Token Vaults only allow access to the token functions to registered Token Requestors, determining which token types and tokenization services are permitted. Access is restricted, and services within that access are predefined. The Token Vault needs to be protected from attacks by all means available, and that means physical and logical.
Tokens are not purely mathematically created, but also randomly generated, and this adds a new security layer. Token Vaults can create new card data (tokens) in an irreversible or reversible manner so that in order to tokenize and de-tokenize card data, they can apply a mathematical algorithm or a look at table map in a database. Tokenization should not use a mathematical process to transform sensitive information into a token. There is no key, or algorithm that can be used to derive the original data for a token. Instead, tokenization uses a database mapping the relationship between the sensitive value and the token. The real data in the vault is then secured, often via encryption.
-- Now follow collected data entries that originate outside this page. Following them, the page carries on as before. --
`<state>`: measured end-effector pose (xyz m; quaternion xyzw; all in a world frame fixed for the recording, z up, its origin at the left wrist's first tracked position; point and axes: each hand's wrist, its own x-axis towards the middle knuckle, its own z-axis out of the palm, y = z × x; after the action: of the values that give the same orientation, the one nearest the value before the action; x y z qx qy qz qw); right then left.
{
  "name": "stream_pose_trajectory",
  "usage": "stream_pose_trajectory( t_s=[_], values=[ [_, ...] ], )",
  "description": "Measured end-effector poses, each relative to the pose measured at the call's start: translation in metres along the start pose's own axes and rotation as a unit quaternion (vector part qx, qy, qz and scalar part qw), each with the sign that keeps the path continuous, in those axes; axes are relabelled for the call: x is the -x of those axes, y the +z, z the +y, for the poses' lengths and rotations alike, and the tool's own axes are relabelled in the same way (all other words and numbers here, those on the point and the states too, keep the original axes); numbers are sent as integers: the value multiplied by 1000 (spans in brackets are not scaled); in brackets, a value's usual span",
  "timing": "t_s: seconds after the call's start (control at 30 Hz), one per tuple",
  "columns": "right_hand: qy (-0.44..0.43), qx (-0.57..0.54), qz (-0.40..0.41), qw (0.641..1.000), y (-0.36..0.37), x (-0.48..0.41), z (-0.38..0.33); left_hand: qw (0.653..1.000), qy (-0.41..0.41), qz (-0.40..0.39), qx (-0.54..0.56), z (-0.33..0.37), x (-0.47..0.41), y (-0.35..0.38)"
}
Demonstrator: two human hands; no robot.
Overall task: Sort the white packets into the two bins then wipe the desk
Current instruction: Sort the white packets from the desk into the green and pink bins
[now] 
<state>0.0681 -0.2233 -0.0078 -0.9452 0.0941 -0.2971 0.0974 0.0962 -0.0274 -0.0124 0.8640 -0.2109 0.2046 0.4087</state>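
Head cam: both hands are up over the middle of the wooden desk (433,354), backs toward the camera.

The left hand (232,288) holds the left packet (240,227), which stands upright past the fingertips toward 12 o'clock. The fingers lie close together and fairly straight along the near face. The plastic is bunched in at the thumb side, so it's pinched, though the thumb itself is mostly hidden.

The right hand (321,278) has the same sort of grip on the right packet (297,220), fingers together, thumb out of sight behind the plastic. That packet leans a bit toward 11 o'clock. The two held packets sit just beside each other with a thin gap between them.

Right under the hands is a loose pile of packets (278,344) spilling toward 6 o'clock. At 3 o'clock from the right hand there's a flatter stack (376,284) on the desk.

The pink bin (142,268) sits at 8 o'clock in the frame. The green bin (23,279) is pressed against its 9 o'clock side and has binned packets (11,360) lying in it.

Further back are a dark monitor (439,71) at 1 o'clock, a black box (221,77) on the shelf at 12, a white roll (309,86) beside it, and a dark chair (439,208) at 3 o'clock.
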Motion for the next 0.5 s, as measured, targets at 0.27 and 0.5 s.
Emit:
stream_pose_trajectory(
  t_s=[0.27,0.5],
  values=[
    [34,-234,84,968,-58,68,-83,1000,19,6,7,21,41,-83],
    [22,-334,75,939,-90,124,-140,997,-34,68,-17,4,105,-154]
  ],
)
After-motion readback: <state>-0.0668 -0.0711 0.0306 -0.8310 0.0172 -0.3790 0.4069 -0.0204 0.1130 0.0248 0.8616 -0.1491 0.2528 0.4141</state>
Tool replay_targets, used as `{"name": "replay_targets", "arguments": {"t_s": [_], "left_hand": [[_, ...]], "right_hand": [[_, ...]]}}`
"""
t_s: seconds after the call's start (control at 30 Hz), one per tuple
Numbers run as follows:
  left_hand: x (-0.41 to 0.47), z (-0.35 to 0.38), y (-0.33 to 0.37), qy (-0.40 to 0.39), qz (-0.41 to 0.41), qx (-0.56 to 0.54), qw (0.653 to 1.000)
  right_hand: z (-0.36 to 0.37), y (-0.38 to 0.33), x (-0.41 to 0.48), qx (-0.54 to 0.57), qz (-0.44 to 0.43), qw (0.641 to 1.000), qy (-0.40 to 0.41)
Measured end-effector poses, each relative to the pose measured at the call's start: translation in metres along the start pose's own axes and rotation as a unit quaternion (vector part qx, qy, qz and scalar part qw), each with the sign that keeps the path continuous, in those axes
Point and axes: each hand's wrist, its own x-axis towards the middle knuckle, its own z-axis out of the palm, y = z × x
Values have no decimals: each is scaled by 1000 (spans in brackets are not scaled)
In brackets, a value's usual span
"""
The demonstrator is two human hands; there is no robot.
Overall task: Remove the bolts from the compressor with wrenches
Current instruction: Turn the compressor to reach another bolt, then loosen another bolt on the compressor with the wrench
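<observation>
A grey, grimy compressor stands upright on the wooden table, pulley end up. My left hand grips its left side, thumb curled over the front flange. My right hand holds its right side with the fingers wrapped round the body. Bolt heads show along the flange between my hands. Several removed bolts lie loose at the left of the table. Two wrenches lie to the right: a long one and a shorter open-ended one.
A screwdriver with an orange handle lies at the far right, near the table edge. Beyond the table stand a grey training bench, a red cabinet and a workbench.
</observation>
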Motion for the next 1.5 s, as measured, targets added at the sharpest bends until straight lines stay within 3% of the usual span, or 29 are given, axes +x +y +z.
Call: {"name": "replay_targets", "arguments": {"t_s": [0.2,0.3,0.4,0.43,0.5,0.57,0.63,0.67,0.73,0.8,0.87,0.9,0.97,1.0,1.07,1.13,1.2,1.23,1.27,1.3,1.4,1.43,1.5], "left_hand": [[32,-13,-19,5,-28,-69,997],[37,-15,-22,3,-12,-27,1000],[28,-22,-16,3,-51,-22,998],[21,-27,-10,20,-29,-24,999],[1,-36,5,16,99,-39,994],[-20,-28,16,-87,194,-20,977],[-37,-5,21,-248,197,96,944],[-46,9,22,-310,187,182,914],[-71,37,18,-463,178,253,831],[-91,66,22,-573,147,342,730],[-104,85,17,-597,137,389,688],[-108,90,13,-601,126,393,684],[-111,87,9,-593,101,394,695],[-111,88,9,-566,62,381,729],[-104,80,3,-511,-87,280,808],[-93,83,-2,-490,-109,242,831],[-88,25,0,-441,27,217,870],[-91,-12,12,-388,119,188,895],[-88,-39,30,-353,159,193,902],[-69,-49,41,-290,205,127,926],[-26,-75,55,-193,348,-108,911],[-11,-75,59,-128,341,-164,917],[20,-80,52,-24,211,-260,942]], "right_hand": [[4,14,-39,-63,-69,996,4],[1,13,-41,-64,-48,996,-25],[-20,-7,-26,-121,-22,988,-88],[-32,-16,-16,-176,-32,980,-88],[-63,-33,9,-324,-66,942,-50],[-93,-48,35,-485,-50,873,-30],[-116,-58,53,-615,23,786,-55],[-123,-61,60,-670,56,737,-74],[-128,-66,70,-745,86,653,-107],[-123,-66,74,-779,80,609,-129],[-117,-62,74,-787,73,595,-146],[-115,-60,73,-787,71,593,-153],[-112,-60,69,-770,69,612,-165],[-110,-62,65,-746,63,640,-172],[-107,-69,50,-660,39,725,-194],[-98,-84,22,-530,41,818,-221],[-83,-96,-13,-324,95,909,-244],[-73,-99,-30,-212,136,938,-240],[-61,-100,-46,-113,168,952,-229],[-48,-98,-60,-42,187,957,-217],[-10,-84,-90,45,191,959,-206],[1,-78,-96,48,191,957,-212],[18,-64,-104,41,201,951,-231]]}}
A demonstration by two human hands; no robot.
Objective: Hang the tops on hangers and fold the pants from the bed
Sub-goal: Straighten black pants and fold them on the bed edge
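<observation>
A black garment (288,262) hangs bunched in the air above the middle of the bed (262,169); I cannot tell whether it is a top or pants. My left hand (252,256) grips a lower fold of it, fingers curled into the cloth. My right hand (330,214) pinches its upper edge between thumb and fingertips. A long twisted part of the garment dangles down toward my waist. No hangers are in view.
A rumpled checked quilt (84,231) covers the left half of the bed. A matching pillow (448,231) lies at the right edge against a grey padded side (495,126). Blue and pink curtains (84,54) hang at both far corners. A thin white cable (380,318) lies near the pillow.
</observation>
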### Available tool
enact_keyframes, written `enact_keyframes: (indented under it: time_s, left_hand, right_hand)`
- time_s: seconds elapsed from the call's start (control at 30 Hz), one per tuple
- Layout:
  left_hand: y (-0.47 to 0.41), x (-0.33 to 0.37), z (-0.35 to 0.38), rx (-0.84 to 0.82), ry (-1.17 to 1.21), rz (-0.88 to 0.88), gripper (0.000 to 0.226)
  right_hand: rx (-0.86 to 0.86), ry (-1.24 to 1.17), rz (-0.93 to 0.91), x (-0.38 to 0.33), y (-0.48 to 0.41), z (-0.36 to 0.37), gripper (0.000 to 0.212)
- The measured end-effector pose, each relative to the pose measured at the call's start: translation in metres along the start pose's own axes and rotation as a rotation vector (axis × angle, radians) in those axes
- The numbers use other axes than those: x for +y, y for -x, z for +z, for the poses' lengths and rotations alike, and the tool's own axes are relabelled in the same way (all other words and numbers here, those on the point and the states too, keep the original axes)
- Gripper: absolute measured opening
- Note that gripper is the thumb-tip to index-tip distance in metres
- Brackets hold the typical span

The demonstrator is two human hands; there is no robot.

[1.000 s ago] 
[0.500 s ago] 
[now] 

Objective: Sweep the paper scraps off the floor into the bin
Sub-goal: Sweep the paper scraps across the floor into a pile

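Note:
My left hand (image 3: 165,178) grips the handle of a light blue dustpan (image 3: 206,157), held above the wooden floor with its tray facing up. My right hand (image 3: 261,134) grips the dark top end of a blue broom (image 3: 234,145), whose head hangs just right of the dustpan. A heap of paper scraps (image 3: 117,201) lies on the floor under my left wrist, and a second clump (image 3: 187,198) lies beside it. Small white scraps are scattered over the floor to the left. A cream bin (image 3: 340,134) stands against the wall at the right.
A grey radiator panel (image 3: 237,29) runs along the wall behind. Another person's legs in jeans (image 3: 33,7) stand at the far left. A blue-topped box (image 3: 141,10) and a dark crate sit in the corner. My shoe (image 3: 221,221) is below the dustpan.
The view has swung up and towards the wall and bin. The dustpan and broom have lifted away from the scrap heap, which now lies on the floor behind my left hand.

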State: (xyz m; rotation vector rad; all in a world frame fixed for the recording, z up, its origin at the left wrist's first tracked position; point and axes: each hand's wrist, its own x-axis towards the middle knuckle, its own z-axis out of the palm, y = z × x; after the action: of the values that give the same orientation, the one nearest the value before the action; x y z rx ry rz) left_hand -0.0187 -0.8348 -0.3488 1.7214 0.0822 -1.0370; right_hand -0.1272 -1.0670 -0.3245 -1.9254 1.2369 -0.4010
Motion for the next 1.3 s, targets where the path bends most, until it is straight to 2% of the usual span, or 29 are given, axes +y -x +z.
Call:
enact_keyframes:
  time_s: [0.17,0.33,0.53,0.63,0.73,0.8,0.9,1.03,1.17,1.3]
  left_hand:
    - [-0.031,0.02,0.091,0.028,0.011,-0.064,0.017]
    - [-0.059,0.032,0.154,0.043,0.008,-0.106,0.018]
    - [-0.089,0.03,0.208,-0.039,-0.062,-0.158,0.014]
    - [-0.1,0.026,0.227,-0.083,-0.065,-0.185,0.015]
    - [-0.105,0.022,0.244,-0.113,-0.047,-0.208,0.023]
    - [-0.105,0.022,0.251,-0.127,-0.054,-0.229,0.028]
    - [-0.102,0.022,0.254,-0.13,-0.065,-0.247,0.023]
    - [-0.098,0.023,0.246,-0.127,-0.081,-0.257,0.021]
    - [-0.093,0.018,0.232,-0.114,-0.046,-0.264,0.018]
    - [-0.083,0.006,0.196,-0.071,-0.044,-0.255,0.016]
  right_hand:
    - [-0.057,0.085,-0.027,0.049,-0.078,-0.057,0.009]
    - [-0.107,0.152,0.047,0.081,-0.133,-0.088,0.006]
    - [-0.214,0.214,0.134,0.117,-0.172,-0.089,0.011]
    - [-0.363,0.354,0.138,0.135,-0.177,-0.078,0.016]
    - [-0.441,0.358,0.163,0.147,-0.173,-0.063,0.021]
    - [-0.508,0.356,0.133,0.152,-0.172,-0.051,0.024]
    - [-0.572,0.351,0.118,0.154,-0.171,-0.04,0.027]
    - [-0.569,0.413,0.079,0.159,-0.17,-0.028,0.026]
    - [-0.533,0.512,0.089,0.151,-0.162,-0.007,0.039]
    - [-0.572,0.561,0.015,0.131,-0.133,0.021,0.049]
Even in the case of data being hacked and broken into, data acquired should only be valid for one single payment card.
MULTIPLE SECURITY MEASURES ARE THE SAFEST
In the end, there is no one single solution that is going to be the key to reduce the risk to zero. There must be a number of techniques used and each technique applied where it is most suited. Encryption only reduces the scope of risk if the solution is validated in the specific system for which is audited.
The advent of tokenization is shifting the attack vectors to which we are all accustomed. The old saying goes that one system is only as strong as its weakest link and that the effort to break a system must be greater than the gains of succeeding. Encryption and tokenization used to protect the data transmitted with Point-to-Point solutions and Token Vault to protect data at rest do work in harmony when used correctly. It is of utter importance to understand the system you want to protect as much as the solution being put in place to protect it.